Dip into Premodern, and a frustrating playset

Every now and then I feel like dipping my toes a bit deeper into Premodern. In my personal - obviously very subjective - sense of what goes under the oldschool umbrella, Premodern is starting to scratch on the door. The door of the umbrella I have my toes in, that is. That was a reasonable metaphor. Two sentences in and already butchering the English language. Off to a good start.

I don't know if Premodern should be an occasionally recurring topic on this blag (the format do have its own fancy webpage and blag after all), but now that the newest set in the format is closing in on its 19th birthday, Pro Tours and all other tournaments from that era has gone the way of the Dodo, and WotC is pushing "old frames" as some sort of exotic promos, maybe a small sense of nostalgia for the cards isn't unwarranted.
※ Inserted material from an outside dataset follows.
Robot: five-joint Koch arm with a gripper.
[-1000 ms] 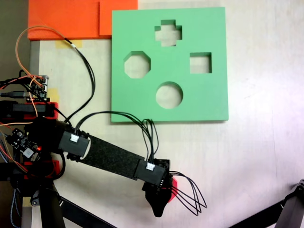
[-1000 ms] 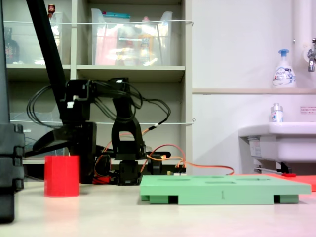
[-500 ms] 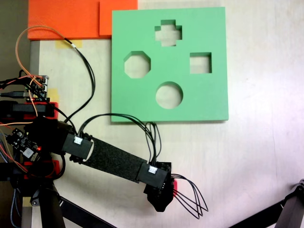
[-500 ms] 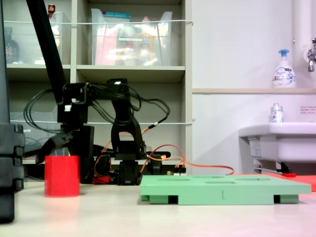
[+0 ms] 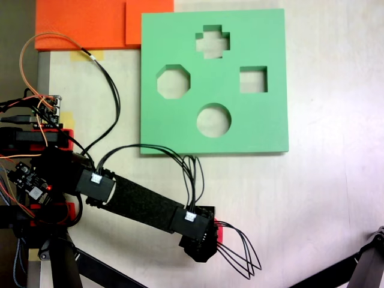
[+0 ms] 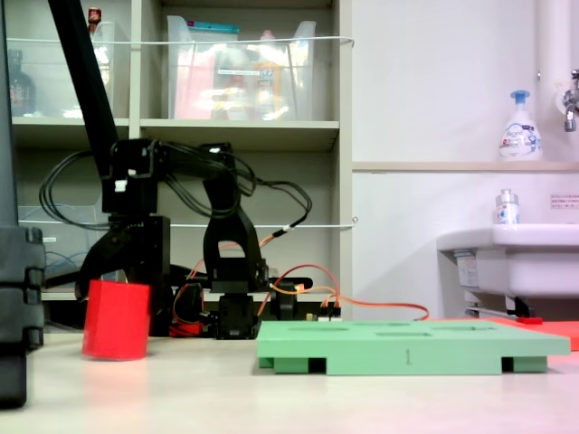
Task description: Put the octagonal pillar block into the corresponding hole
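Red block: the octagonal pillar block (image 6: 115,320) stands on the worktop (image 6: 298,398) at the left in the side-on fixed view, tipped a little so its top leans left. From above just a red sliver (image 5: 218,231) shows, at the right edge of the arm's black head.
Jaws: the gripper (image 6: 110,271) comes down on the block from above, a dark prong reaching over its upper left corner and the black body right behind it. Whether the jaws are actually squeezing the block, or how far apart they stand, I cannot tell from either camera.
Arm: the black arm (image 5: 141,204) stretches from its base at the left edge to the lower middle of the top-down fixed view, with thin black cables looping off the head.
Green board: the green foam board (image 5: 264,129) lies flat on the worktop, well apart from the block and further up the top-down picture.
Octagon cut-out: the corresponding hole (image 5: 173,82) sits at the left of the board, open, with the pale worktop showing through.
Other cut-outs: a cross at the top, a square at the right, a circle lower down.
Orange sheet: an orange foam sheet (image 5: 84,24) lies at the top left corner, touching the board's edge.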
I had that Oath deck built four years ago, which I guess translates to me being somewhat early as format adopters go. Four years after Berlin first started the format, but a year or two before there was a blog on premodernmagic.com. The deck was built mostly because I really wanted an excuse to buy Oath of Druids. I had some enjoyable runs with Oath in Vintage just after Kamigawa with Forbidden Orchard was released, but back then I was borrowing the cards from a friend. I always liked the card, but never had my own playset. Enter Premodern, and enter a perfect excuse to get my own Oaths.

I didn't play any Premodern tournaments back in 2017, but I did get the chance to sling a bit in bars. In particular I have fond memories of sitting down with Samuel Korsell at his e-sport pub GG Bar for long sessions against his Trix deck. This was before Yawgmoth's Bargain was banned in the format - and Trix doesn't play any creatures to trigger Oath - so it was something of an uphill battle.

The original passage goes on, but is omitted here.